I propose that instead of hardcoding OrderWrt in this loop here:
https://github.com/django/django/blob/master/django/db/migrations/state.py#L170
We have some property on the field, like self.migrate, that tells that loop if it has to skip or not.

comment:3 by Federico Capoano, 10 years ago

Alternatively, if adding a new attribute is time-consuming and doesn't add much value, we can ensure backward compatiblity by testing for the column attribute on the field:

if isinstance(field, OrderWrt):
    continue
# these two lines maximize compatibility with existing apps that set the column attribute to None
if field.column is None:
    continue

The column attribute is used in the options API to determine if a field should be considered as concrete or not:
https://github.com/django/django/blob/master/django/db/models/options.py#L315

So it makes sense to skip non-concrete fields in the migrations framework too.

Otherwise IMHO the way django 1.7 would treat these non-concrete fields would be really inconsistent (sad). It slighlty differs already from django models than django model forms (which is daunting), and it would differ in a new way in the migration framework (not nice at all).

I hope you can consider these points in this new awsome feature that is the migration framework. I'm pretty sure one of these two solutions won't break existing tests and would ensure maximum compatibility, hence benefit future django versions lot.

comment:4 by Federico Capoano, 10 years ago

Has patch: set

comment:5 by Tim Graham, 10 years ago

Severity: NormalRelease blocker
Triage Stage: UnreviewedAccepted
Type: UncategorizedCleanup/optimization

comment:6 by Federico Capoano, 10 years ago

should I send the pull request to the master branch in order for jenkins to run the entire test suite on it?

comment:7 by Andrew Godwin, 10 years ago

Resolution: wontfix
Status: newclosed

Alas, migrations need to include all fields, concrete or not, much in the same way as they include all field arguments, concrete or not.

Just ensure that db_type is None - the SchemaEditor will realise you're a virtual column and ignore you. Closing as WONTFIX, since the particular request of this ticket (to exclude those fields from migration files) is against the design of migrations.

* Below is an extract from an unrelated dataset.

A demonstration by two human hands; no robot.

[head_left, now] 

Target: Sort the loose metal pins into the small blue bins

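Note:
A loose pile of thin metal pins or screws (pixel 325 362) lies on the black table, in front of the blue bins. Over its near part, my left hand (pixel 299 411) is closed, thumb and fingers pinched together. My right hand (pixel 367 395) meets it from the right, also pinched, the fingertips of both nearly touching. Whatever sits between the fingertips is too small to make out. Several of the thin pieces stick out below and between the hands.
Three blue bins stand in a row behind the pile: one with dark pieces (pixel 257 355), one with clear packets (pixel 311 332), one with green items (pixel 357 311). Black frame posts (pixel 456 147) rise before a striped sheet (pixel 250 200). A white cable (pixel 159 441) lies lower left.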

If there's genuinely a problem where Django crashes with a custom field that has db_type set to None while running migrations, then please open a ticket for _that_ issue, as that would need fixing.

comment:8 by Kerin Cosford, 10 years ago

I've run into a similar problem, which is preventing us from upgrading to Django 1.7.

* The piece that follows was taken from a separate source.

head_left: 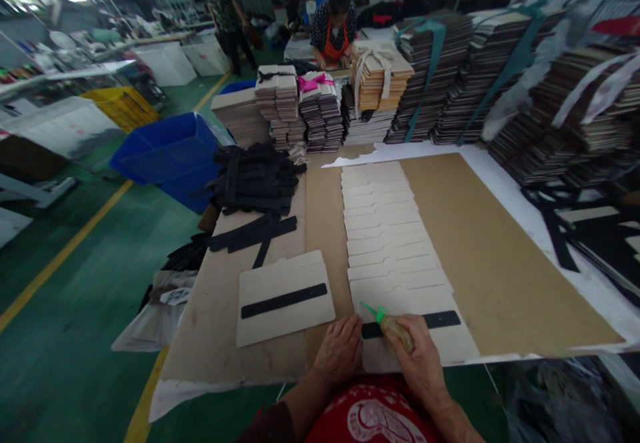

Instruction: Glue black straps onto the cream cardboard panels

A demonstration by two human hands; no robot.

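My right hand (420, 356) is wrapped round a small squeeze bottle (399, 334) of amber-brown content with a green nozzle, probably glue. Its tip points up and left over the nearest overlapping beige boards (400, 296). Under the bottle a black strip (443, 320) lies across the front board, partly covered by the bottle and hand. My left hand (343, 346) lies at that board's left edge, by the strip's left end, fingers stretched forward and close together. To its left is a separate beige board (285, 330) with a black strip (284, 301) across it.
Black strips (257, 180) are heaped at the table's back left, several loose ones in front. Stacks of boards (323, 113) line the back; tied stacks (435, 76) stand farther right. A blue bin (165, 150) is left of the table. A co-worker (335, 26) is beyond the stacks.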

We've defined a custom field type that maps a single field to multiple db columns:

https://github.com/ministryofjustice/cla_common/blob/develop/cla_common/money_interval/fields.py#L65

Running makemigrations generates a field for each custom field, and a field for each derived DB field, so migrate fails with duplicate column declarations. I've tried declaring db_type as None on the custom field, to no effect, and subclassing OrderWrt doesn't work either, as our models containing multiple instances of this field, which generates an _order field clash error. So short of rewriting our custom field to not use multiple DB fields, I'm not sure what the solution to this kind of pattern is.

in reply to:  description comment:9 by Federico Capoano, 10 years ago

It would be useful peraphs to take a look at this issue (still regarding virtual fields):
https://github.com/djangonauts/django-hstore/issues/103

Setting the db_type as None still doesn't work in all cases.